EXERCISE INSTRUCTIONS. Filter the entries that follow, copying every line in which the word "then" appears.

Items from a data source.
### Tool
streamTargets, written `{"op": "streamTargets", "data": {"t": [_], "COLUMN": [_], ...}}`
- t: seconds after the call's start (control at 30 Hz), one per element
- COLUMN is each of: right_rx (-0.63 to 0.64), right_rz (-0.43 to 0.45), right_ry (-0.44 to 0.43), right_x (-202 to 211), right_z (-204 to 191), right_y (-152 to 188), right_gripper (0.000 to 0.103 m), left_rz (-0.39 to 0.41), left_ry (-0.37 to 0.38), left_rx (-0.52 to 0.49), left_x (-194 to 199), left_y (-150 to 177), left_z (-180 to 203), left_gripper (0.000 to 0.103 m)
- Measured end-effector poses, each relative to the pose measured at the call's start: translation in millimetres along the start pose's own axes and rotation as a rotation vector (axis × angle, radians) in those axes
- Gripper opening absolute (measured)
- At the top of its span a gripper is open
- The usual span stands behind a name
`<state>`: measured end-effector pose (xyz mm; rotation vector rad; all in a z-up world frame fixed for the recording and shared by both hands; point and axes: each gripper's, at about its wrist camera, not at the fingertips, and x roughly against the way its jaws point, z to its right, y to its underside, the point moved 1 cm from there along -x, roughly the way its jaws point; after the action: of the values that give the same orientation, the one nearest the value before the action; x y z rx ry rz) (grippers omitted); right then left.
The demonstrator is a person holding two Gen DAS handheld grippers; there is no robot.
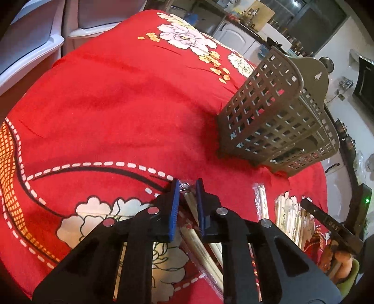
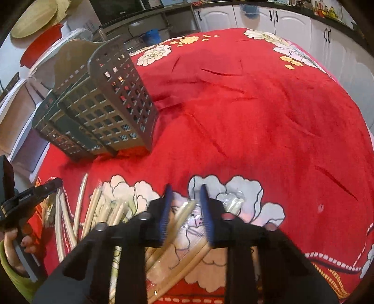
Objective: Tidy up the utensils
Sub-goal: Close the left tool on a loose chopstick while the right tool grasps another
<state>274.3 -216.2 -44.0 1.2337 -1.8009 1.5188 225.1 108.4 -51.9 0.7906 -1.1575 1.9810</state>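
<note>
A grey-brown slotted utensil basket (image 1: pixel 273 112) stands on the red flowered tablecloth (image 1: pixel 112 112); it also shows in the right wrist view (image 2: pixel 102 110) at upper left. Several pairs of wrapped pale chopsticks (image 2: pixel 102 210) lie loose on the cloth near both grippers. My left gripper (image 1: pixel 187 187) has its blue pads close around a wrapped chopstick pair (image 1: pixel 194 210) low over the cloth. My right gripper (image 2: pixel 185 191) is part open around another wrapped pair (image 2: pixel 184 212), which looks blurred. More wrapped pairs (image 1: pixel 289 215) lie to the right in the left wrist view.
The right gripper's black finger (image 1: pixel 327 224) and a hand show at the left view's right edge. White cabinets (image 2: pixel 289 18) and a kitchen counter (image 1: pixel 257 30) ring the table. White plastic drawers (image 1: pixel 28 46) stand at far left.
</note>
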Motion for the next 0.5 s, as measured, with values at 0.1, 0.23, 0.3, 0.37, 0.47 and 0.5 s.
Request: {"op": "streamTargets", "data": {"t": [0.1,0.23,0.3,0.37,0.47,0.5], "right_rx": [0.004,0.006,0.004,0.014,0.031,0.038], "right_rz": [0.016,0.049,0.072,0.094,0.134,0.148], "right_ry": [-0.023,-0.064,-0.098,-0.116,-0.149,-0.154], "right_x": [0,6,12,17,30,34], "right_z": [0,-2,-2,-3,-6,-7], "right_y": [-3,-7,-11,-14,-18,-20], "right_gripper": [0.01,0.005,0.005,0.004,0.004,0.004], "left_rz": [0.001,0.005,0.012,0.025,0.06,0.072], "left_ry": [-0.007,0.002,0.002,0.006,0.009,0.008], "left_rx": [-0.013,-0.013,-0.016,-0.019,-0.031,-0.036], "left_x": [-2,-1,1,6,19,23], "left_y": [-2,-7,-9,-11,-14,-15], "left_z": [1,0,1,1,4,5], "left_gripper": [0.005,0.003,0.002,0.001,0.001,0.001]}}
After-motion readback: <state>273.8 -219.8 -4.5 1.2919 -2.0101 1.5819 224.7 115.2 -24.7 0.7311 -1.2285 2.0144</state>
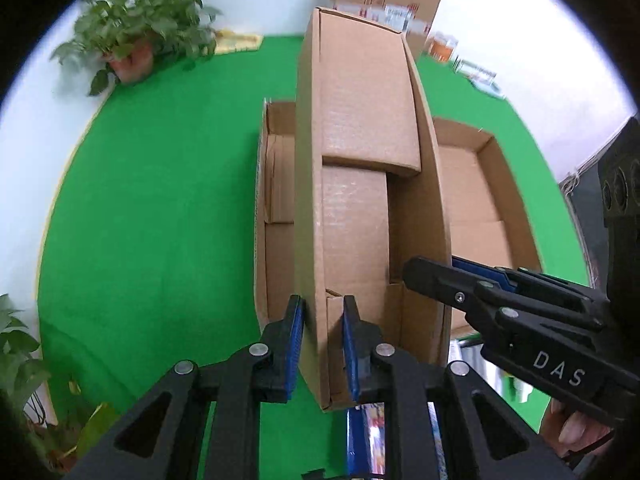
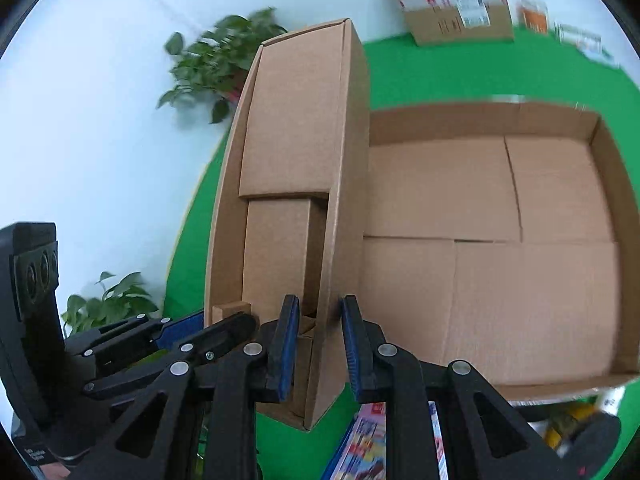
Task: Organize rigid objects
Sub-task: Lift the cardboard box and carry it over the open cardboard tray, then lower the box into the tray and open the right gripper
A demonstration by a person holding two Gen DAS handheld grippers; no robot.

ANSWER FOR THIS EXERCISE.
`<state>`: measured end-effector pose (xyz mm; rotation vector rad; all in a z-up world frame fixed for the recording and shared by both hands; point and axes: each gripper's, at about its wrist camera, not at the fingertips, and x roughly against the way its jaws point, z to its right, y to its underside, the point moved 1 cm from there along -x, roughly the way its jaws point; after the action: of the values that give the same orientation, the one nearest the value before the action; x y z rx ry rz) (grippers omitted); right then left.
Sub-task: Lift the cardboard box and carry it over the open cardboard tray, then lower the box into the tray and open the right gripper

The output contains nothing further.